The other day I was sitting in my therapist’s office discussing the pros and cons of aardvark juggling and the correlation between the interactions of subatomic particles as they relate to Tom and Jerry when Jerry hit’s Tom in the face with an iron. Oddly, his partners came in and put him in this nice white sport coat with the sleeves that buckle in the back. Why do my therapists always end up like that? Before they took him away to his nice new room with padding on the floors, walls, ceilings and toilet seats, we both agreed that sanity is overrated.
I think we need to consider the benefits of a healthy level of
insanity.
- If you are barking like a Pekinese in heat, people tend to let you have the elevator all to yourself.
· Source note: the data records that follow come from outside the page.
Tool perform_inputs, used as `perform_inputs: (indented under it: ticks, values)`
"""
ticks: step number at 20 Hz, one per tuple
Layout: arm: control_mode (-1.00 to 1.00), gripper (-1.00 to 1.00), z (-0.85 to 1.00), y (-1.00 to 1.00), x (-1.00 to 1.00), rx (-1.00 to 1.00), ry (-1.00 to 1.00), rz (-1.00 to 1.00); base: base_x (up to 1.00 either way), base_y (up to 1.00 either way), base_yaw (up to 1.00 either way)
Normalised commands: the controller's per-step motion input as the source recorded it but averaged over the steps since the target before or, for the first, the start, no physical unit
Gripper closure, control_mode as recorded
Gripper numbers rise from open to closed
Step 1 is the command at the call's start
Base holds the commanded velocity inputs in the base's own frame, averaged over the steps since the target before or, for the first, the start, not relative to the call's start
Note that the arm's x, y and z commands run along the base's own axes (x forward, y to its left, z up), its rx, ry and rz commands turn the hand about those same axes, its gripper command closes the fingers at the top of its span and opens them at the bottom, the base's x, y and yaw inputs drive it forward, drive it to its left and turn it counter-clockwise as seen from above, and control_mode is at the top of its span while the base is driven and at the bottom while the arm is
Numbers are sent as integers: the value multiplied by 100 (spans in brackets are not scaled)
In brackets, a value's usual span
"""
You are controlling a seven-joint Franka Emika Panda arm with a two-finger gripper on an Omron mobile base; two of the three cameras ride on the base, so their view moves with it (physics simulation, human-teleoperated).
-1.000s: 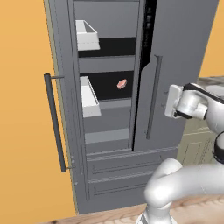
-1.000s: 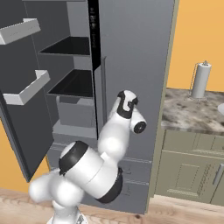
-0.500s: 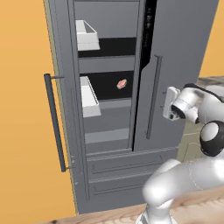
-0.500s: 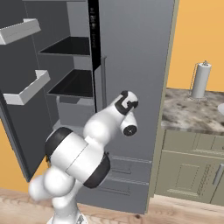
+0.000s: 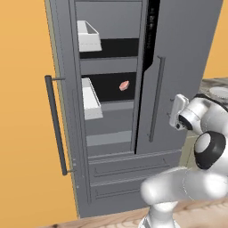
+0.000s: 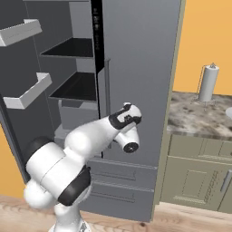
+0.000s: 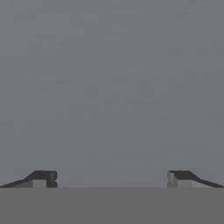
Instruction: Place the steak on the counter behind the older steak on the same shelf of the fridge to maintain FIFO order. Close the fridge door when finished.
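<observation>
A small salmon-pink steak (image 5: 124, 85) lies on the fridge's (image 5: 178, 53) black lower shelf (image 5: 111, 84); the gripper (image 7: 112, 178) gapes empty.

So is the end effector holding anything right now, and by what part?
Nothing is held: the end effector is open and empty, facing plain grey surface.

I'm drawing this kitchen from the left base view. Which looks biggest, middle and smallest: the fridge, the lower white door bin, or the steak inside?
1. The fridge: biggest by far.
2. The lower white door bin: middle, though it sits nearer the camera on the open door.
3. The steak on the shelf: smallest, a little reddish patch.
</observation>
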Motion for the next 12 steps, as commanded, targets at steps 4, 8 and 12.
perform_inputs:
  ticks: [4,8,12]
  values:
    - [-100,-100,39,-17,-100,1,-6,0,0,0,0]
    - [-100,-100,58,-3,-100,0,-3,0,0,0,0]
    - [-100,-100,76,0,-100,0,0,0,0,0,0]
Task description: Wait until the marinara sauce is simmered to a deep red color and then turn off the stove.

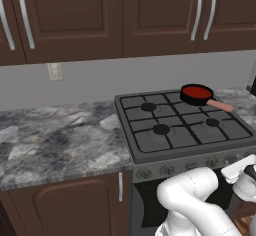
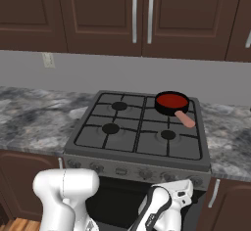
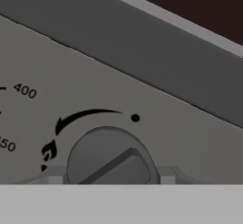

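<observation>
sauce: the flat, round, deep red marinara sauce [image 1: 195, 91] [image 2: 171, 99] filled a small black pan with a salmon-pink handle [image 1: 220, 105] [image 2: 186, 119].
place: the pan sat on the back right burner.
stove: the dark grey gas range with four round burners and black grid grates [image 1: 181, 124] [image 2: 137, 125] [image 3: 142, 71] stood between marbled counters.
knob: a round grey front knob with a raised bar [image 3: 112, 160] was tilted, beneath a curved arrow and a flame mark.

stove [image 3: 156, 99] front panel reads "400" — below it, a cut-off "50".
</observation>
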Robot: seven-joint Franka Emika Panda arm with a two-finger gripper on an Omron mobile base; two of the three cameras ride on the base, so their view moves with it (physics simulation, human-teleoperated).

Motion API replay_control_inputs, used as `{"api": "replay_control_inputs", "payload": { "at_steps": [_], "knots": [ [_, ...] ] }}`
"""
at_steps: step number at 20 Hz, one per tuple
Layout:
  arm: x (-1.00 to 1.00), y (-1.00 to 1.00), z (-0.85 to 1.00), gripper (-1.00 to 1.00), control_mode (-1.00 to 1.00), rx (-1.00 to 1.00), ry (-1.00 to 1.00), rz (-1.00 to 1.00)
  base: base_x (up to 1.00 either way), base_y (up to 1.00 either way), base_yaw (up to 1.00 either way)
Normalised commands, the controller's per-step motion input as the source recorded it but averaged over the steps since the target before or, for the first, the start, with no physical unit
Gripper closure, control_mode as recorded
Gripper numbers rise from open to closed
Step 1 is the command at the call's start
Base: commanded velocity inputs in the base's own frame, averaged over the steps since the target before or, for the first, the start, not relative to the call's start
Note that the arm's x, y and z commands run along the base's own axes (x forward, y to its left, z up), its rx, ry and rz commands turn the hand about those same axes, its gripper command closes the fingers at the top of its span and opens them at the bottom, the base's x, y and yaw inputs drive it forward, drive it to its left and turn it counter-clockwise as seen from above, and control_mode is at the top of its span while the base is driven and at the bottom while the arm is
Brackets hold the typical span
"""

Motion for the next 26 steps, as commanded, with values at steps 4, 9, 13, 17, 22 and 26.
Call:
{"api": "replay_control_inputs", "payload": {
  "at_steps": [4,9,13,17,22,26],
  "knots": [
    [0.00,0.00,0.00,1.00,-1.00,0.13,0.00,0.00,0.00,0.00,0.00],
    [0.00,-0.01,0.00,1.00,-1.00,0.14,0.00,0.00,0.00,0.00,0.00],
    [0.00,-0.01,0.00,1.00,-1.00,0.13,0.00,0.00,0.00,0.00,0.00],
    [0.00,0.00,0.00,1.00,-1.00,0.13,0.00,0.00,0.00,0.00,0.00],
    [0.00,-0.01,0.00,1.00,-1.00,0.14,0.00,0.00,0.00,0.00,0.00],
    [0.00,-0.01,0.00,1.00,-1.00,0.14,0.00,0.00,0.00,0.00,0.00]
  ]
}}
- When you show up to weddings wearing a wetsuit and a bowtie, no one complains due to the fear that you will lick their elbows.
- Walking in the convenience store backwards with a potbelly pig under one arm and a coconut in your other hand, they aren’t surprised when you buy all their tapioca and motor oil. They are surprised if you don’t.
- Skipping through a minefield in a pink mini-skirt and a Terminator leather jacket makes the explosions even more entertaining.
- Insanity can help you be more successful in your chosen field of work if you are an executioner, a turkey stuffer or a member of Congress.
- You frequently get to hang out with your former therapist as you compare who has the nicer straightjacket.
I hope these have helped you discover that questioning your
sanity is not necessary. Embracing your insanity is what you need to be doing
each and every day that they let you have pudding with your meds.